---------- DATASET SECTION ----------
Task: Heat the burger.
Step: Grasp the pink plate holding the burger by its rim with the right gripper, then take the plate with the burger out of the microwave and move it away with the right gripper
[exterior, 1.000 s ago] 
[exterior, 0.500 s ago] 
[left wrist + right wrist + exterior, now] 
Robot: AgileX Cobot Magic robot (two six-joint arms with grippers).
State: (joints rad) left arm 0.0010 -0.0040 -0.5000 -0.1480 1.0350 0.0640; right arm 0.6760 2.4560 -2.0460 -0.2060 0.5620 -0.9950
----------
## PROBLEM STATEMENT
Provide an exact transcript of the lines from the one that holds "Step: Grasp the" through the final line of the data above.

## ANSWER SECTION
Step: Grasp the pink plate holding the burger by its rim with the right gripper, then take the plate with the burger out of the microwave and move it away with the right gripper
[exterior, 1.000 s ago] 
[exterior, 0.500 s ago] 
[left wrist + right wrist + exterior, now] 
Robot: AgileX Cobot Magic robot (two six-joint arms with grippers).
State: (joints rad) left arm 0.0010 -0.0040 -0.5000 -0.1480 1.0350 0.0640; right arm 0.6760 2.4560 -2.0460 -0.2060 0.5620 -0.9950

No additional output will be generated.